= Informating =

Informating is a term coined by Shoshana Zuboff in her book In the Age of the Smart Machine (1988). It is the process that translates descriptions and measurements of activities, events and objects into information. By doing so, these activities become visible to the organization.

Informating has both an empowering and oppressing influence. On the one hand, as information processes become more powerful, the access to information is pushed to ever lower levels of the organization. Conversely, information processes can be used to monitor what Zuboff calls human agency.

==Zuboff Description==
From In the Age of the Smart Machine, Informating is described as:

What is it, then, that distinguishes information technology from earlier generations of machine technology? As information technology is used to reproduce, extend, and improve upon the process of substituting machines for human agency, it simultaneously accomplishes something quite different. The devices that automate by translating information into action also register data about those automated activities, thus generating new streams of information.
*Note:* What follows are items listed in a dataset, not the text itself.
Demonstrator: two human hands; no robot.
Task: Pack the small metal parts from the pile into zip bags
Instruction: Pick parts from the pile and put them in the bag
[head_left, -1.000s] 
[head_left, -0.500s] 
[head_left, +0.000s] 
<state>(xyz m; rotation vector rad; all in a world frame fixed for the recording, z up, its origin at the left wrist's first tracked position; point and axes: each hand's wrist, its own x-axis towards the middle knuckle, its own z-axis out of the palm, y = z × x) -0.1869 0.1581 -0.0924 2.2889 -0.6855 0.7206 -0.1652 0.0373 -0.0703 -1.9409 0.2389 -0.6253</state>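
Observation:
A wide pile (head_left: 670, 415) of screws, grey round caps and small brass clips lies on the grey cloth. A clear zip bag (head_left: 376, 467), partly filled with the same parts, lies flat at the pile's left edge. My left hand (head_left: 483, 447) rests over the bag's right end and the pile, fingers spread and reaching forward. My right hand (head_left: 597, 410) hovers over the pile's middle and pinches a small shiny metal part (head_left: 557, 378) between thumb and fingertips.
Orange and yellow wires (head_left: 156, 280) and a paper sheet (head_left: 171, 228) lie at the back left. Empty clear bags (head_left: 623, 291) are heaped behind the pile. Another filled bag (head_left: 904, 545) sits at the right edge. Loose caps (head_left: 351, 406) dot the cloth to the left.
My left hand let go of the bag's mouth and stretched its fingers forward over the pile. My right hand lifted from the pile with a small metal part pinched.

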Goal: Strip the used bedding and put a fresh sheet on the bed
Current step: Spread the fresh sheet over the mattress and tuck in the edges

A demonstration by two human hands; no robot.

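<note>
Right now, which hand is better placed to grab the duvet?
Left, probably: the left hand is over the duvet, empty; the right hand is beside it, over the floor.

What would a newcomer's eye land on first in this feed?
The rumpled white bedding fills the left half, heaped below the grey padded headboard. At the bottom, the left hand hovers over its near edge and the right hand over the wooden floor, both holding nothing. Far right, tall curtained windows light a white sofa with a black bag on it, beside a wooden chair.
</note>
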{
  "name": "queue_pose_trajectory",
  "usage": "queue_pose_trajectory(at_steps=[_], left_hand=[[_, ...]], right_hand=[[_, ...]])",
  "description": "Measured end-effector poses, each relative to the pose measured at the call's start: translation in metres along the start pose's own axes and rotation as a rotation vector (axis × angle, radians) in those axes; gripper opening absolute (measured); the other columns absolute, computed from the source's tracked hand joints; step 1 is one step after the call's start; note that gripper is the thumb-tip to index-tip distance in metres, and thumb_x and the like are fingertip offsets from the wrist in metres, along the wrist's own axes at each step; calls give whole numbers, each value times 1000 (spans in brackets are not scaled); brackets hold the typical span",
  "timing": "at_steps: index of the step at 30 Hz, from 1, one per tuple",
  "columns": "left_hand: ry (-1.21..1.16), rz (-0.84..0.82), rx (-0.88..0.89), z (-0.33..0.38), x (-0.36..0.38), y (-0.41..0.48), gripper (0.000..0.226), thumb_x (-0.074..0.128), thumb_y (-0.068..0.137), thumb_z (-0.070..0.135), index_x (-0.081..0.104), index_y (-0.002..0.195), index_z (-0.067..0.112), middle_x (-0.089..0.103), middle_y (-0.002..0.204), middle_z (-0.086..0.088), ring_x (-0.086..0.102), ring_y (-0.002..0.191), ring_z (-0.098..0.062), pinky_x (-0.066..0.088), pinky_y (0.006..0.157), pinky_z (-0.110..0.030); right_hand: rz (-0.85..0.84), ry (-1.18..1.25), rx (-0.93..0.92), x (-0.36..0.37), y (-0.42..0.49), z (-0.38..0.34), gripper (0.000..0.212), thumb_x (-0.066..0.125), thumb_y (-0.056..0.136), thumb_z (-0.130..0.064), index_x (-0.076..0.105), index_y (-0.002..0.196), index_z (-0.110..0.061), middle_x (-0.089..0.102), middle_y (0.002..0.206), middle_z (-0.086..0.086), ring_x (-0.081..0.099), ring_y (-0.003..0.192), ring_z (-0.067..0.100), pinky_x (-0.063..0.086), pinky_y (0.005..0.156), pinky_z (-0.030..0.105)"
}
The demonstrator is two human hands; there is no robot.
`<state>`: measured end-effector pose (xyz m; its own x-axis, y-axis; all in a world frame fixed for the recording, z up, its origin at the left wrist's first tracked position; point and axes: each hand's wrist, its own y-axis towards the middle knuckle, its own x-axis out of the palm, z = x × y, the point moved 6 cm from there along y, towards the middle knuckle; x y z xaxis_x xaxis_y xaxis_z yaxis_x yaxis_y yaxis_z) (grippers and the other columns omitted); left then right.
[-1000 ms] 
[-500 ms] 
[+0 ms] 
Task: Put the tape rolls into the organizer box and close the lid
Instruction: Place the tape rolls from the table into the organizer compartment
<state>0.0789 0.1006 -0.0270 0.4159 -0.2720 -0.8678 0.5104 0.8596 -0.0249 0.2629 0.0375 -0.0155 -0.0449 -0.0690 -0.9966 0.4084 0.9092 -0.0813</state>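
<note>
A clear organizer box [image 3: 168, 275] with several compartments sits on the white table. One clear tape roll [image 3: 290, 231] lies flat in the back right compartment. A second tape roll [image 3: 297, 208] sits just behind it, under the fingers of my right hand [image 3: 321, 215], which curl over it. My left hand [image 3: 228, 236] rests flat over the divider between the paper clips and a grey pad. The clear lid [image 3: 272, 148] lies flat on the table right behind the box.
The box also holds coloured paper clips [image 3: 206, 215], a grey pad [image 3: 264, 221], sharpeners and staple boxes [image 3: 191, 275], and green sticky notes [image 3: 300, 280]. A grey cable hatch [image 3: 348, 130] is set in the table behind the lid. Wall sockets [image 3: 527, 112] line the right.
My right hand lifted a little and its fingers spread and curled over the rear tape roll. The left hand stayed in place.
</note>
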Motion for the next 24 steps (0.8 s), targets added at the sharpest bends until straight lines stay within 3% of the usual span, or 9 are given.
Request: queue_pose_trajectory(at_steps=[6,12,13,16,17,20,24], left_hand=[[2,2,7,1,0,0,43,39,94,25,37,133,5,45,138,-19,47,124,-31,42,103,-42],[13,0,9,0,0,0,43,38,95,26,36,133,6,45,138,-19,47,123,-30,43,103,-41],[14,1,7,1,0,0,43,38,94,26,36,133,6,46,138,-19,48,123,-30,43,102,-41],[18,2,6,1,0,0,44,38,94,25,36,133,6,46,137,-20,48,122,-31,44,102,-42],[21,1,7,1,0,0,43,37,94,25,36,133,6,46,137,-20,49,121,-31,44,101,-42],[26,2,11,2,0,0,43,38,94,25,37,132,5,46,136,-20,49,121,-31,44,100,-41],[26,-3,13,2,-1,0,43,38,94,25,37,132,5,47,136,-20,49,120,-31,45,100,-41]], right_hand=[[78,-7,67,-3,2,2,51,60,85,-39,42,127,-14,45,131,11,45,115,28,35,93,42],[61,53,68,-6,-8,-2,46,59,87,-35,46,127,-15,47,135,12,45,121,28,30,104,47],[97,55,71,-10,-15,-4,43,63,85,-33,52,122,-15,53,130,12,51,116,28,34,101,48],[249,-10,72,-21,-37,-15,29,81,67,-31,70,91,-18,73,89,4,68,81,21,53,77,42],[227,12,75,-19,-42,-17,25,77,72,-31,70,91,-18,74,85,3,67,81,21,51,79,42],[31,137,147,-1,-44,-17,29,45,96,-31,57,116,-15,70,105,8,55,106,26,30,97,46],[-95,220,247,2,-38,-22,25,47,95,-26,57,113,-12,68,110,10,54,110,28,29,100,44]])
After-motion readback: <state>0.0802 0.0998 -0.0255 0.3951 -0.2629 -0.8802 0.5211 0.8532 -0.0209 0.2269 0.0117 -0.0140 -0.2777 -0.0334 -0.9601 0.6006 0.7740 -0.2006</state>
For example, computer-based, numerically controlled machine tools or microprocessor-based sensing devices not only apply programmed instructions to equipment but also convert the current state of equipment, product, or process into data. Scanner devices in supermarkets automate the checkout process and simultaneously generate data that can be used for inventory control, warehousing, scheduling of deliveries, and market analysis. The same systems that make it possible to automate office transactions also create a vast overview of an organization's operations, with many levels of data coordinated and accessible for a variety of analytical efforts." (Zuboff, 1988; p. 9)

==Concept==
According to Zuboff, any activity, such as two friends using Facebook to communicate, can be said to be informating. In using tools such as Facebook, the two friends are converting their activity of thinking into information. Thereby making their activity visible to another or others.

==Usage of Word==
Informating as a concept, is being applied to several contexts. For example, in the context of education, Alan November, in his 2010 work, Empowering Students With Technology, wrote: builds on Zuboff's definition:

It is a powerful learning tool because it shifts the power and control to students by giving access to new sources of information and relationships. November states, "Students have access to content information that was previously only available in the teacher's edition of the textbook."